**Task item:**
Your task is to repeat exactly the lines below between the line holding "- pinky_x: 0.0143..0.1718" and the line holding "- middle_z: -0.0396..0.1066", inclusive, and only those.

(Items from a dataset)
+--
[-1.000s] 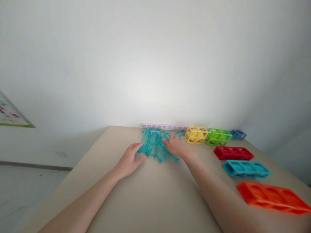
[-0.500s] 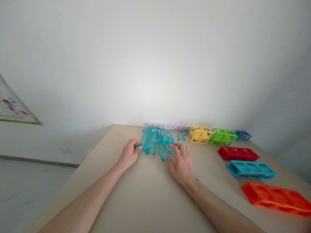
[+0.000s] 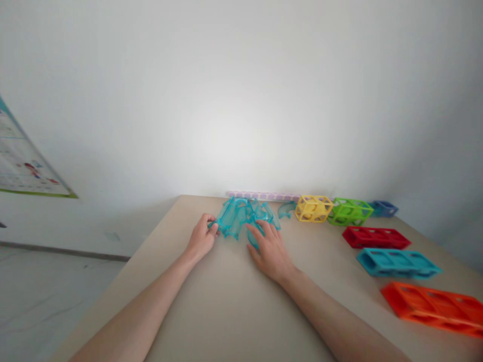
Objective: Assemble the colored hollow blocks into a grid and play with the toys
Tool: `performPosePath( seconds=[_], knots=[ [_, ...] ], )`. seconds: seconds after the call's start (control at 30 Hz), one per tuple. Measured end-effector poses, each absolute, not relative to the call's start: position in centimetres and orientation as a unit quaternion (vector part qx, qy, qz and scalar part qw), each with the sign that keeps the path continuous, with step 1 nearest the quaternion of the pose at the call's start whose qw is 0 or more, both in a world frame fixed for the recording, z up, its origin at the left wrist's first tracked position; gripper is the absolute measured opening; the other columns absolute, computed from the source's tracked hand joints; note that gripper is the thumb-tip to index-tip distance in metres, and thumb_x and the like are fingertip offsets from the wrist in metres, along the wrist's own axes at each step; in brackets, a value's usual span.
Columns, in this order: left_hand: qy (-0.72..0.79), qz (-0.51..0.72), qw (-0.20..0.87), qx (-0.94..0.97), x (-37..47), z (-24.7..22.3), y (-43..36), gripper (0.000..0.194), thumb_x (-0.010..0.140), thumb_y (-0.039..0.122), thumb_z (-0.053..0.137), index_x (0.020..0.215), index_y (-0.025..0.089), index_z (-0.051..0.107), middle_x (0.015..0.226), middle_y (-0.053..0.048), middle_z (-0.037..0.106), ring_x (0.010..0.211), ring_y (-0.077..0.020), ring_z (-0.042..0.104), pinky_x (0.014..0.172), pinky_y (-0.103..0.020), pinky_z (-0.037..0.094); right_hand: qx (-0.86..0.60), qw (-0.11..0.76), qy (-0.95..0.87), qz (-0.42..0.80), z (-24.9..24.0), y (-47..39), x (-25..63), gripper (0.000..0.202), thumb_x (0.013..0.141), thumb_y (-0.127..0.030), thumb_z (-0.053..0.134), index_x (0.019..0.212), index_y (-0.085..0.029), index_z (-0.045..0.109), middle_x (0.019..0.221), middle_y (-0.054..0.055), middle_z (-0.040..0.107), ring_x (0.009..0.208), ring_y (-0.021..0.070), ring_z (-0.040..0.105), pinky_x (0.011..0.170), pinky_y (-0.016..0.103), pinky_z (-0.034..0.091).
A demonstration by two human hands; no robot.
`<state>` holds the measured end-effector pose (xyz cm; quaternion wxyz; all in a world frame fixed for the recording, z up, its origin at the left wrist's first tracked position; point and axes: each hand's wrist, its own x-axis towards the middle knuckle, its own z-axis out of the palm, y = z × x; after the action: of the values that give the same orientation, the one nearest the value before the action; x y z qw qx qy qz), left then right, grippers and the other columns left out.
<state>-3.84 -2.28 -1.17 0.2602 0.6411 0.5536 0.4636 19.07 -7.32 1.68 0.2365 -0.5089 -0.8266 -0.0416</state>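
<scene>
A pile of translucent teal plastic pieces [image 3: 234, 217] lies near the back of the table. At its left edge my left hand [image 3: 204, 235] pinches a small teal piece [image 3: 212, 224] between thumb and fingers. My right hand [image 3: 269, 249] rests over the pile's right front side, fingers apart, touching a curved teal piece [image 3: 252, 239] that it partly covers. Another curved teal piece [image 3: 287, 209] lies apart, just right of the pile.
Along the wall are a purple-and-white strip [image 3: 264, 195], a yellow frame block [image 3: 313, 209], a green one [image 3: 349, 211] and a blue one [image 3: 385, 208]. Red [image 3: 376, 237], turquoise [image 3: 398, 263] and orange [image 3: 433, 307] blocks lie on the table's [image 3: 211, 311] right side.
My right hand has moved left, further over the teal pieces. My left hand keeps its pinch at the pile's left edge. The view has shifted slightly.
</scene>
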Motion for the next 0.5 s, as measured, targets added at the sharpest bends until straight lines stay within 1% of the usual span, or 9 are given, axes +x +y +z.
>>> performPosePath(
  seconds=[0.07, 0.13, 0.17, 0.23, 0.33, 0.4, 0.5],
  knots=[
    [0.553, 0.451, 0.251, 0.654, -3.5, -0.7, -2.6, 0.012, 0.083, 0.030, 0.053, 0.089, 0.021, 0.050, 0.087, -0.002, 0.059, 0.065, -0.0145, 0.059, 0.066, -0.030, 0.047, -0.494, 0.231, -0.837, -0.055, 1.9, -7.6, 18.7, 0.051, 0.089, -0.027, 0.050, 0.139, -0.023, 0.045, 0.146, 0.015, 0.037, 0.131, 0.0333, 0.035, 0.104, 0.050, 0.034],
    [0.553, 0.435, 0.210, 0.679, -2.8, -0.2, -3.0, 0.015, 0.079, 0.033, 0.059, 0.084, 0.021, 0.052, 0.086, -0.002, 0.057, 0.072, -0.0166, 0.057, 0.071, -0.031, 0.047, -0.460, 0.216, -0.859, -0.057, 1.9, -7.7, 18.3, 0.053, 0.091, -0.027, 0.048, 0.143, -0.026, 0.040, 0.153, 0.010, 0.029, 0.139, 0.0333, 0.025, 0.108, 0.054, 0.027],
    [0.552, 0.428, 0.183, 0.692, -2.5, -0.1, -3.2, 0.016, 0.079, 0.035, 0.060, 0.082, 0.020, 0.053, 0.086, -0.002, 0.056, 0.077, -0.0178, 0.056, 0.074, -0.032, 0.047, -0.444, 0.204, -0.871, -0.052, 1.9, -7.7, 18.2, 0.055, 0.091, -0.028, 0.047, 0.145, -0.026, 0.037, 0.155, 0.008, 0.028, 0.141, 0.0330, 0.022, 0.110, 0.056, 0.023],
    [0.549, 0.421, 0.140, 0.708, -1.8, -0.1, -3.4, 0.018, 0.078, 0.035, 0.061, 0.081, 0.020, 0.052, 0.086, -0.003, 0.053, 0.082, -0.0195, 0.055, 0.079, -0.034, 0.047, -0.424, 0.181, -0.886, -0.035, 1.6, -7.7, 18.0, 0.057, 0.092, -0.028, 0.045, 0.147, -0.024, 0.033, 0.154, 0.006, 0.031, 0.142, 0.0324, 0.019, 0.112, 0.059, 0.018],
    [0.545, 0.416, 0.112, 0.719, -1.3, -0.3, -3.4, 0.016, 0.080, 0.035, 0.060, 0.080, 0.021, 0.052, 0.083, -0.003, 0.051, 0.084, -0.0204, 0.054, 0.082, -0.035, 0.046, -0.424, 0.165, -0.890, -0.017, 1.3, -7.6, 18.0, 0.054, 0.094, -0.030, 0.042, 0.147, -0.022, 0.034, 0.152, 0.005, 0.036, 0.143, 0.0323, 0.017, 0.112, 0.060, 0.015],
    [0.538, 0.417, 0.113, 0.724, -1.4, -0.3, -3.3, 0.016, 0.082, 0.035, 0.057, 0.076, 0.021, 0.051, 0.080, -0.003, 0.051, 0.083, -0.0206, 0.054, 0.082, -0.035, 0.045, -0.427, 0.162, -0.890, -0.010, 1.3, -7.5, 18.0, 0.052, 0.094, -0.031, 0.041, 0.145, -0.025, 0.036, 0.153, 0.003, 0.035, 0.143, 0.0330, 0.016, 0.112, 0.061, 0.014],
    [0.534, 0.446, 0.154, 0.702, -1.8, 0.3, -3.3, 0.021, 0.084, 0.035, 0.053, 0.069, 0.021, 0.051, 0.075, -0.002, 0.052, 0.079, -0.0200, 0.054, 0.081, -0.034, 0.044, -0.432, 0.156, -0.888, -0.002, 1.4, -7.5, 18.0, 0.049, 0.095, -0.033, 0.039, 0.144, -0.027, 0.038, 0.154, 0.002, 0.033, 0.144, 0.0337, 0.014, 0.111, 0.063, 0.013]
  ],
)
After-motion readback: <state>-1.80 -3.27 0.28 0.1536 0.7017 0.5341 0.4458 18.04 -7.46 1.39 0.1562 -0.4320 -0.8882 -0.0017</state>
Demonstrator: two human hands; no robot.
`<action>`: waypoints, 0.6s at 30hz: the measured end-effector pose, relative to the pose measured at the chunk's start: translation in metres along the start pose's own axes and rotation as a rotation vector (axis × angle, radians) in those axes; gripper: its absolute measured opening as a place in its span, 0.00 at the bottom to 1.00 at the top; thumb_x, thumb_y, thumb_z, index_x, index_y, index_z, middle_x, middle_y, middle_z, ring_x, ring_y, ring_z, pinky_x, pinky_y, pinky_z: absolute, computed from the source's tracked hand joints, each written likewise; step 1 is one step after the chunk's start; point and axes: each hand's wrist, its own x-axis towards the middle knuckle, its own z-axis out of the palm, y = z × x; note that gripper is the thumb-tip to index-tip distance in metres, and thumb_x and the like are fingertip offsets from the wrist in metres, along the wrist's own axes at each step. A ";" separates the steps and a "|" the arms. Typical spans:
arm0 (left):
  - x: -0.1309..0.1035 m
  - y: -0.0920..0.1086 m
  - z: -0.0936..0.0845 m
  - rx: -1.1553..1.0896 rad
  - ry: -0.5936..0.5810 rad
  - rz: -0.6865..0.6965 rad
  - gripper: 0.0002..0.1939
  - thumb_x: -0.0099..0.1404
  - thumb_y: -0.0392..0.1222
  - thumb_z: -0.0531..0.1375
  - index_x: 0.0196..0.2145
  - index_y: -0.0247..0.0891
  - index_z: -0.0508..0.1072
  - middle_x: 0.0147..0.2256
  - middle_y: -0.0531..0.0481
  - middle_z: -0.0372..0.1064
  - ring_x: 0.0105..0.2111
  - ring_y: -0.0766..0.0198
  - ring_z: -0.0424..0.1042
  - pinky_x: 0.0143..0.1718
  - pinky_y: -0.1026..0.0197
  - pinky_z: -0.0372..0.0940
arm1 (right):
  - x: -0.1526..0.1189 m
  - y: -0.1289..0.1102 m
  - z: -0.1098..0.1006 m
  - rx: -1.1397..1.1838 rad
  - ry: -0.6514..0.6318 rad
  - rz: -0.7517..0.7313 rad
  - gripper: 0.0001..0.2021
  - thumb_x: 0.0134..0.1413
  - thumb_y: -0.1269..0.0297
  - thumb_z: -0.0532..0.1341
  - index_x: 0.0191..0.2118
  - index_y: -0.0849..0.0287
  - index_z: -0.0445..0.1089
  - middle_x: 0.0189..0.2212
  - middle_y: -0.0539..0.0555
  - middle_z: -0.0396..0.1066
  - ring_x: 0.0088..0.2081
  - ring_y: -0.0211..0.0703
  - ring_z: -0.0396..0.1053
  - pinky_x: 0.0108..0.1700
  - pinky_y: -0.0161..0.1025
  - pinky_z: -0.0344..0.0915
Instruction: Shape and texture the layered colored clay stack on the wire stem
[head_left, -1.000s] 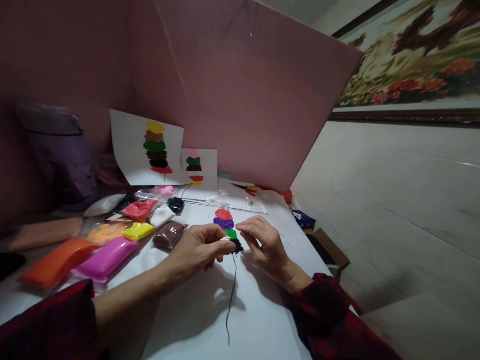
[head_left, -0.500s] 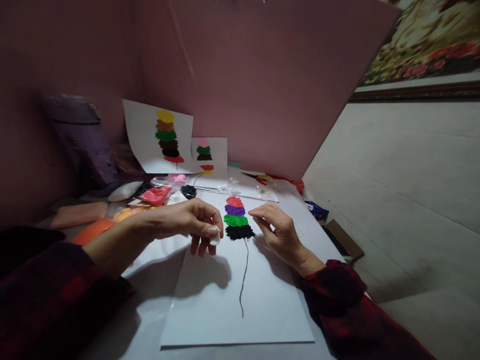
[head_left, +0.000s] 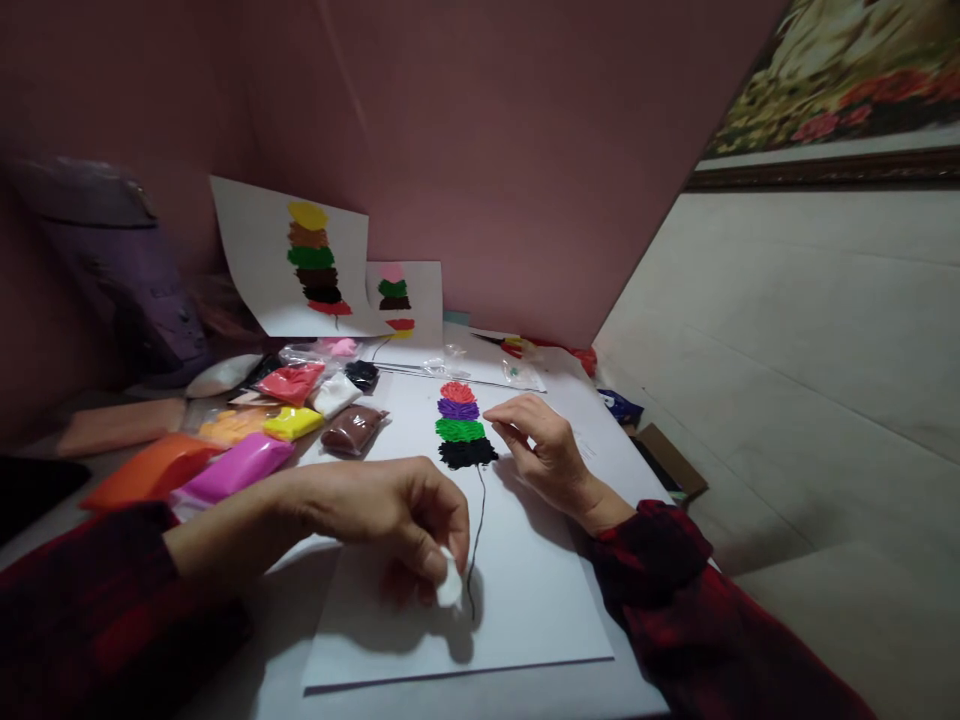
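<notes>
My left hand (head_left: 401, 520) pinches a small lump of white modelling clay (head_left: 449, 580) between thumb and fingers. It hangs over the lower half of a white sheet of paper (head_left: 540, 620), beside a thin dark line drawn there. Bands of textured clay are stacked on the sheet: red (head_left: 457, 393), purple (head_left: 458, 410), green (head_left: 460, 430) and black (head_left: 466, 453). My right hand (head_left: 541, 445) is closed in a pinch just right of the purple and green bands. Whatever lies between its fingertips is too small to make out.
At left lie several clay packets, among them a magenta packet (head_left: 238, 468), an orange packet (head_left: 154, 470) and a brown packet (head_left: 354, 429). Two pictures stand behind, one a tall sheet (head_left: 255, 260). Scissors (head_left: 510, 345) rest at the back, and a purple bottle (head_left: 127, 280) stands far left.
My left hand has moved down and slightly right with the white clay, uncovering the magenta, yellow and brown packets. My right hand keeps its pinch near the bands. The view has shifted slightly.
</notes>
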 end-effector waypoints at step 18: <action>0.009 -0.004 0.023 0.254 0.086 0.027 0.03 0.52 0.38 0.65 0.29 0.40 0.79 0.23 0.53 0.71 0.23 0.67 0.65 0.26 0.66 0.60 | -0.001 0.001 0.000 -0.020 -0.007 -0.001 0.10 0.58 0.75 0.57 0.39 0.56 0.73 0.34 0.54 0.75 0.38 0.45 0.70 0.42 0.46 0.68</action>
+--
**Reply to the task:**
  - pinky_x: 0.0143..0.1718
  - pinky_y: -0.1026..0.0197
  - pinky_z: -0.0372..0.0940
arm1 (right):
  - x: -0.1526..0.1189 m
  - y: -0.1289..0.1102 m
  - z: -0.1098..0.1006 m
  - rx: -1.1397..1.1838 rad
  - ry: -0.6514..0.6318 rad
  - rz: -0.7517..0.7313 rad
  - gripper: 0.0001..0.2021
  - thumb_x: 0.0134..0.1413
  - thumb_y: -0.1269..0.0297
  - thumb_z: -0.0532..0.1341
  - index_x: 0.0191..0.2118
  - index_y: -0.0849..0.0287
  - index_z: -0.0445..0.1089
  - middle_x: 0.0189..0.2212
  - middle_y: -0.0539..0.0555
  - middle_z: -0.0396..0.1066

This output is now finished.